Kenya oil blaze kills around 100

(Adds prime minister, latest figures)

MOLO, Kenya, Feb 1 (Reuters) - Rescuers combed a tanker crash site in Kenya on Sunday where around 100 people were killed when oil they were scrabbling for caught fire in one of the east African nation's worst accidents of recent times.

Prime Minister Raila Odinga said the disaster, in which 178 people were burned and injured, showed the desperation of poor Kenyans and the nation's lack of preparedness for accidents.

"Poverty is pushing our people into doing desperate things just to get through one more day," Odinga said during a visit to victims of the blaze, which took place on Saturday evening on a road near Molo town in the central Rift Valley.

"This being a rural area, there was no response by any disaster team because there is no such team."

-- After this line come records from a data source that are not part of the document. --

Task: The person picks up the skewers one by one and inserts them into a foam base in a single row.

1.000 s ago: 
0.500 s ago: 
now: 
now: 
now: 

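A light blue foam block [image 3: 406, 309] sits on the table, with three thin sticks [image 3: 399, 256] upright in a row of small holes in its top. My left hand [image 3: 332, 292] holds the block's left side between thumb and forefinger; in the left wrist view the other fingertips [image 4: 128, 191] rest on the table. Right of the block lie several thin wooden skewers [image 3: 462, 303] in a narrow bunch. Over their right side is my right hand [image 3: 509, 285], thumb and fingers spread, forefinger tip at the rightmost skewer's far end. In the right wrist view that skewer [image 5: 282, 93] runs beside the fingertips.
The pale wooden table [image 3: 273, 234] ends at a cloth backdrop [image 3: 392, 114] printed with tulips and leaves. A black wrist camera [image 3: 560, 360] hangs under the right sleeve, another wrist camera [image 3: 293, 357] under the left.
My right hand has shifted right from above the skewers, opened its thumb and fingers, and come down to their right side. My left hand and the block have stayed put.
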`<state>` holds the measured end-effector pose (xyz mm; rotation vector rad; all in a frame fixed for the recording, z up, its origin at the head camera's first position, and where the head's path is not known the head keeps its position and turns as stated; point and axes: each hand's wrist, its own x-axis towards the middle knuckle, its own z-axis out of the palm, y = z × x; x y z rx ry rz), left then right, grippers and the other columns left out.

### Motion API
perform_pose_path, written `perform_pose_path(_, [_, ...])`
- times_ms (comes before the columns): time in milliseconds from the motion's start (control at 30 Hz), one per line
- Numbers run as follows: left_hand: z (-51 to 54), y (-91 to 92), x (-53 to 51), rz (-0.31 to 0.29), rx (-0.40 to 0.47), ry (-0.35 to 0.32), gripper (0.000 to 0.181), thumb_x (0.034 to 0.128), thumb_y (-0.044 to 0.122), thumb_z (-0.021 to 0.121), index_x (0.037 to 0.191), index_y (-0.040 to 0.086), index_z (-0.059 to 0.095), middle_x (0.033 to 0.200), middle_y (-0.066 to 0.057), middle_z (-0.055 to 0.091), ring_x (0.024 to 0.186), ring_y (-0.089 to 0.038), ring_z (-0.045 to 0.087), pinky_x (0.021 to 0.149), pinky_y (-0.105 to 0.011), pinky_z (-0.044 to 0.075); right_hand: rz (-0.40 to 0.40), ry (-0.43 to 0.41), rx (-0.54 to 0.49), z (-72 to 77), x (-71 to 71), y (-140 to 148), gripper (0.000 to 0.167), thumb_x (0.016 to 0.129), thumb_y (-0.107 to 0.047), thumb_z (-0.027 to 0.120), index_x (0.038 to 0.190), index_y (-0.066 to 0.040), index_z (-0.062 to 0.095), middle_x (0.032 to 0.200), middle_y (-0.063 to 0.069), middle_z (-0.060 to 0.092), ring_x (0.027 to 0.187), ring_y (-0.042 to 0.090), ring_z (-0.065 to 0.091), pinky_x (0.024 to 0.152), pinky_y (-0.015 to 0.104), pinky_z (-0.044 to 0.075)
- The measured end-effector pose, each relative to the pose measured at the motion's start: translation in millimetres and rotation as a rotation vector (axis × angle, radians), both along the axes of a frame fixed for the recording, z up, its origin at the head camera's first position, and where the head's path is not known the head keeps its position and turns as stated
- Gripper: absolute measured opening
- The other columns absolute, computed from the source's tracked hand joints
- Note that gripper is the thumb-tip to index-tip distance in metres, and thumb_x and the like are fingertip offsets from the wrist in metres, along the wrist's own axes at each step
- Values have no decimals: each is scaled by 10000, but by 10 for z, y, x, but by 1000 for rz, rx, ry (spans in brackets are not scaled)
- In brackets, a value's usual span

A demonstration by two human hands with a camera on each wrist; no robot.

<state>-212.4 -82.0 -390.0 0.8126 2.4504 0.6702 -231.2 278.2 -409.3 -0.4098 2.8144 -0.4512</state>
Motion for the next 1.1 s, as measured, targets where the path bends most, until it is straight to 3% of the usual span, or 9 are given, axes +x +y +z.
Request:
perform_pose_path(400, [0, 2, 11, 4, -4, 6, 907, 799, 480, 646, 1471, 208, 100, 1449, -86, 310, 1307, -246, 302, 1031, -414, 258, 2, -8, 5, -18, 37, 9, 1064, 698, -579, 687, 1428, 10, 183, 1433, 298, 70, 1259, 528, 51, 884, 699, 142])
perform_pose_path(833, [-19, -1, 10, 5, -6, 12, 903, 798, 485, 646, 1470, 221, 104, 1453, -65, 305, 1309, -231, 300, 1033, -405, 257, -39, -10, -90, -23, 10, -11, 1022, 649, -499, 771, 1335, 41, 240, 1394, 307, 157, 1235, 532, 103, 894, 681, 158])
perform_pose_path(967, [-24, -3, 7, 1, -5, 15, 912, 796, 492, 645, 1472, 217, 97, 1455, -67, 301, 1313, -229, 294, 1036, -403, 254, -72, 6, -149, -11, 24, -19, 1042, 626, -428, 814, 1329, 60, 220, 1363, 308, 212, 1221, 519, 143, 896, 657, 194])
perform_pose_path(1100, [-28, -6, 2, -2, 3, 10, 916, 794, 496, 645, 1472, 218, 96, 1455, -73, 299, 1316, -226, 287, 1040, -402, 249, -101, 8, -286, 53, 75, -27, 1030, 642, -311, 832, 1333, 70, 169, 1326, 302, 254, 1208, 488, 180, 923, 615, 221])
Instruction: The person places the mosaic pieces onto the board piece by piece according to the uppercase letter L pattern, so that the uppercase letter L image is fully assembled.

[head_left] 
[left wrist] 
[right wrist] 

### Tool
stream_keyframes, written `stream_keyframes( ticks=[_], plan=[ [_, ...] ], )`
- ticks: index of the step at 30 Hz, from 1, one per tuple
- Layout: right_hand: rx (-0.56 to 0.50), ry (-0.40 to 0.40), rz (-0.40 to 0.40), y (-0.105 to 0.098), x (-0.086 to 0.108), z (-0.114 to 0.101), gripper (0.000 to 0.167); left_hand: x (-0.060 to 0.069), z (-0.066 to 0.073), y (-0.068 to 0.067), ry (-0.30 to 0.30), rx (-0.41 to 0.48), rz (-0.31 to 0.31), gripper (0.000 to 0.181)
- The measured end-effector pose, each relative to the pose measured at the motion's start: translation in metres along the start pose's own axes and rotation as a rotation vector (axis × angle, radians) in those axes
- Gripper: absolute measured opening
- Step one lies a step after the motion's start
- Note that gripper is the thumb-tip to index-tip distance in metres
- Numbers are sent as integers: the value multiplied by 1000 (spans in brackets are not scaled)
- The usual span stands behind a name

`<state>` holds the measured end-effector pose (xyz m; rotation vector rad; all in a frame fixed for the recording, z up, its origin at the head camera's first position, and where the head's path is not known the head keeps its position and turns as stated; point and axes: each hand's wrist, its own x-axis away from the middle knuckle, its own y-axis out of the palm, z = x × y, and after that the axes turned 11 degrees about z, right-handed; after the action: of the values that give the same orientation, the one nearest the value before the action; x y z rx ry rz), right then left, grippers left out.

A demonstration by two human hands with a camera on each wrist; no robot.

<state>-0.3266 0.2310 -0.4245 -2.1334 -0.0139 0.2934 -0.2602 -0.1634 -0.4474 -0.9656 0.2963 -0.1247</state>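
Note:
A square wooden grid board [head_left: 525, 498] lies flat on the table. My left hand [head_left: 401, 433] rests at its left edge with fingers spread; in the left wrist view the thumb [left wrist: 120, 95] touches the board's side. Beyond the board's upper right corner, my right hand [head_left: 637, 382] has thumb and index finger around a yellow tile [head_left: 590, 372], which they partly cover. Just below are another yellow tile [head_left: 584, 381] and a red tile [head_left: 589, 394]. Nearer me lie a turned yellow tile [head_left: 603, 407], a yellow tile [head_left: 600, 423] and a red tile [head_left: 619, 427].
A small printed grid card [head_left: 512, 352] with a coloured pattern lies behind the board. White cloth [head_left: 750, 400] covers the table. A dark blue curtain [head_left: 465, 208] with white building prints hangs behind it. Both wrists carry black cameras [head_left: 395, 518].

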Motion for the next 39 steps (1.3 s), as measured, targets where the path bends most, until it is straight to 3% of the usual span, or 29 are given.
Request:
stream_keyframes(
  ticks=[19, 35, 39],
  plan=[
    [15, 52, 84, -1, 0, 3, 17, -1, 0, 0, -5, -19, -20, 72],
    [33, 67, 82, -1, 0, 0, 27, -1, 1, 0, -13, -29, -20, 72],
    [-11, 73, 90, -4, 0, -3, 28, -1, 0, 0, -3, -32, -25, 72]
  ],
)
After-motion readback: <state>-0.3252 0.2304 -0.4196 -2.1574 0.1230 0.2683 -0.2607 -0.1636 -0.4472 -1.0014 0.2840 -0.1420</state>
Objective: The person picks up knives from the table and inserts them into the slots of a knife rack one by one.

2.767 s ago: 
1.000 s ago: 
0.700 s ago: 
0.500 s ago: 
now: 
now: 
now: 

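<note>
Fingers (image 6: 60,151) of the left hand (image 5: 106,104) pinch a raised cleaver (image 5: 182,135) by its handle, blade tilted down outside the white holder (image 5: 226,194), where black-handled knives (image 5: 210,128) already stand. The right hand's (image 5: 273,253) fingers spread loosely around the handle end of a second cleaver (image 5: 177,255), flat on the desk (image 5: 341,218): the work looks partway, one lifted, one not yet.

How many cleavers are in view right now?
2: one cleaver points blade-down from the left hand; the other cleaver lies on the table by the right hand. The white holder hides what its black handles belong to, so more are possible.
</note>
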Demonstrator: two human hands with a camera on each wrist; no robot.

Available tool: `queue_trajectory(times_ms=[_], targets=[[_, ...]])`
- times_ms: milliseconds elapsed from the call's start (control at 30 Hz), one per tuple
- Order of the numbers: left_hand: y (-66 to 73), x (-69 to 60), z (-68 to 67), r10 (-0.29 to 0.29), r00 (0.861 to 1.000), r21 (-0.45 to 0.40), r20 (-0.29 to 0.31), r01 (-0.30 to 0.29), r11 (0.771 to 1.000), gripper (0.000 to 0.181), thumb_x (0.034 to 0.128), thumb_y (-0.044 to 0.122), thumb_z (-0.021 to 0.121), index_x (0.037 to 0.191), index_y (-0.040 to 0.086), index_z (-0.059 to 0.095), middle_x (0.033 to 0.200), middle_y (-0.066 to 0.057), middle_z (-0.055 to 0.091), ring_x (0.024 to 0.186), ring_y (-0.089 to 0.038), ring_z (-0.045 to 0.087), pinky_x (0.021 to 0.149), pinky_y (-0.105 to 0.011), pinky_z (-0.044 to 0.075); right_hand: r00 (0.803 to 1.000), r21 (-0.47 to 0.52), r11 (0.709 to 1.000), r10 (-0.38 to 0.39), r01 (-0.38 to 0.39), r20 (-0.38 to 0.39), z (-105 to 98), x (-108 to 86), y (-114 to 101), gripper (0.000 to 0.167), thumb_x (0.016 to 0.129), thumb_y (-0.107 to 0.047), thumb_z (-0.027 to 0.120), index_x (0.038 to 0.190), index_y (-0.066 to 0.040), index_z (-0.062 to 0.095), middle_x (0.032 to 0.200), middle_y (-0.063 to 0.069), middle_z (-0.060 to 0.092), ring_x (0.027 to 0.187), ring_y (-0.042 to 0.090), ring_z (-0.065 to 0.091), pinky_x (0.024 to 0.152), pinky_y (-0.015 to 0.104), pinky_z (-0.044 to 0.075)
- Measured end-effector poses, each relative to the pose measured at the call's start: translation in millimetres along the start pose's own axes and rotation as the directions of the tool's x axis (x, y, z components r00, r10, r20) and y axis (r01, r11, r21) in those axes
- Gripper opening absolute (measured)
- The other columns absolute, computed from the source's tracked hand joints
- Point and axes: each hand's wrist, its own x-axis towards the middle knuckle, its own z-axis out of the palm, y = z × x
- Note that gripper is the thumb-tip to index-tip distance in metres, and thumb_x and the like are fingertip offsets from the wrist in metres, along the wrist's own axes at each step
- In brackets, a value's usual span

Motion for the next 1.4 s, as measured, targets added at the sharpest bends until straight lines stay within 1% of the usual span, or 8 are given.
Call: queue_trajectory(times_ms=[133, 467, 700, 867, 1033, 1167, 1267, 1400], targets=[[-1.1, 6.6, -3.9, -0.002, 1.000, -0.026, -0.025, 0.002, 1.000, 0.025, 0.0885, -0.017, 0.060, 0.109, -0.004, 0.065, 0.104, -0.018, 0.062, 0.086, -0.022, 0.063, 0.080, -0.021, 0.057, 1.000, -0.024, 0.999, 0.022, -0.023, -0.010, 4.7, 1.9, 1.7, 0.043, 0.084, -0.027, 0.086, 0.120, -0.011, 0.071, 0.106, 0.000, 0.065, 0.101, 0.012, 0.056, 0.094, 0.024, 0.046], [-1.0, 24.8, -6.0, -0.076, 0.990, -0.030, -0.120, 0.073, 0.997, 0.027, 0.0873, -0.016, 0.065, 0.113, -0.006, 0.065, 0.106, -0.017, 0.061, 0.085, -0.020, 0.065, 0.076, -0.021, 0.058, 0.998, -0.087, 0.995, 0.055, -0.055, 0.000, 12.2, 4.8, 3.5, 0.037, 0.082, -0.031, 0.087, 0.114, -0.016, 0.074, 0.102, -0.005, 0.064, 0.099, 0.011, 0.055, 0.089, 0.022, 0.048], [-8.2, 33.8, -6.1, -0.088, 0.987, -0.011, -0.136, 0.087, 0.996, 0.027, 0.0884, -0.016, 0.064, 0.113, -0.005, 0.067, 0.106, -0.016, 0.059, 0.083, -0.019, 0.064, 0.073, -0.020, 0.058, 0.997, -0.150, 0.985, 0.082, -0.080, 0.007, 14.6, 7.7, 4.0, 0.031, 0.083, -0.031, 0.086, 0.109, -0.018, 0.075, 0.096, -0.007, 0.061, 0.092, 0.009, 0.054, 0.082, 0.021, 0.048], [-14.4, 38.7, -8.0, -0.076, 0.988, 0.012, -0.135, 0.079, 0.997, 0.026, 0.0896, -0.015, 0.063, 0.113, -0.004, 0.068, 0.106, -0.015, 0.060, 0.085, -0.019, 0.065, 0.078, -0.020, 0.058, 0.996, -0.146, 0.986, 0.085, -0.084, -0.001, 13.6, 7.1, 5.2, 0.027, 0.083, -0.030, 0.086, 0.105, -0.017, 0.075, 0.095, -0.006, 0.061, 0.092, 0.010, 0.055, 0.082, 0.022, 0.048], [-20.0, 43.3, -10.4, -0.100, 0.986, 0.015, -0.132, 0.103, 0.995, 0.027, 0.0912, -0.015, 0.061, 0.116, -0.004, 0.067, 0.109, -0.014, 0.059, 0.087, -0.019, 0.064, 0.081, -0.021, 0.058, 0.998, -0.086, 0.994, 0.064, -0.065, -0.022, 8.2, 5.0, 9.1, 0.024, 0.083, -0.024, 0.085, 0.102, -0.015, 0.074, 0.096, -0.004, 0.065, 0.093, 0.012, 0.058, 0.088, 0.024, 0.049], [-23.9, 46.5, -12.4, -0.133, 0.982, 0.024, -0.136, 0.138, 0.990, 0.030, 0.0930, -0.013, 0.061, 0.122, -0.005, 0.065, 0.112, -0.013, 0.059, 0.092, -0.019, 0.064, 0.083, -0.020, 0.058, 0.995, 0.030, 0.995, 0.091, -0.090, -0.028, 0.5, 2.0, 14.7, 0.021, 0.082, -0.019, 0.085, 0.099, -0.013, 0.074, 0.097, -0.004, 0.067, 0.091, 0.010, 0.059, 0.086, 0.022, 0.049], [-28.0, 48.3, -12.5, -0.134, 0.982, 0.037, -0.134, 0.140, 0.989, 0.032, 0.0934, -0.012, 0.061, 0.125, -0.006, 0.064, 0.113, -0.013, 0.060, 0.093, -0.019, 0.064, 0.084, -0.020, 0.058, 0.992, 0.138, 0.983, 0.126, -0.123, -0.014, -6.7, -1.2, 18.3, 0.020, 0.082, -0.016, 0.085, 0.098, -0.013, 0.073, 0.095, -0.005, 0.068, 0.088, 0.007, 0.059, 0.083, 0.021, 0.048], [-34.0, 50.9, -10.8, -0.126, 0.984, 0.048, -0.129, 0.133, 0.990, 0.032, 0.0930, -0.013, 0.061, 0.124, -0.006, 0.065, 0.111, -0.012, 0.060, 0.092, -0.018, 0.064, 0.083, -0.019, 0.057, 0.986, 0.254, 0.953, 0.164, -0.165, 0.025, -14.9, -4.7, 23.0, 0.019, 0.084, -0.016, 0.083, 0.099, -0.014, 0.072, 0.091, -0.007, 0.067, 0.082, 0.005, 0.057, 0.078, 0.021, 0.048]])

Regional authorities revised the death toll to 94 from 111 after difficulties counting the bodies in darkness on Saturday.

"We counted 89 bodies last night and five have died this morning," Rift Valley provincial commissioner Hassan Noor Hassan told reporters.

The Red Cross said up to 110 had died, a health minister said 97, and police gave a toll of 91.

When the oil tanker careered off the road, hundreds of locals began pouring to the scene with jerrycans to try to scoop up some free fuel. Suddenly, the oil caught light and the blaze engulfed the crowd. Many bodies were burned beyond recognition.

Rescuers said someone may have accidentally dropped a cigarette, although there was also suspicion someone angered at being blocked by police may have started the fire on purpose.


Hassan said medical facilities in the area were overwhelmed.

"Some people have to sleep on the floor, despite their serious injuries. But we are going to airlift the most critical to Nairobi to decongest the hospitals."

"Oh God, Oh God," one man moaned as he lay on the floor of another rural hospital, his arm burned pink.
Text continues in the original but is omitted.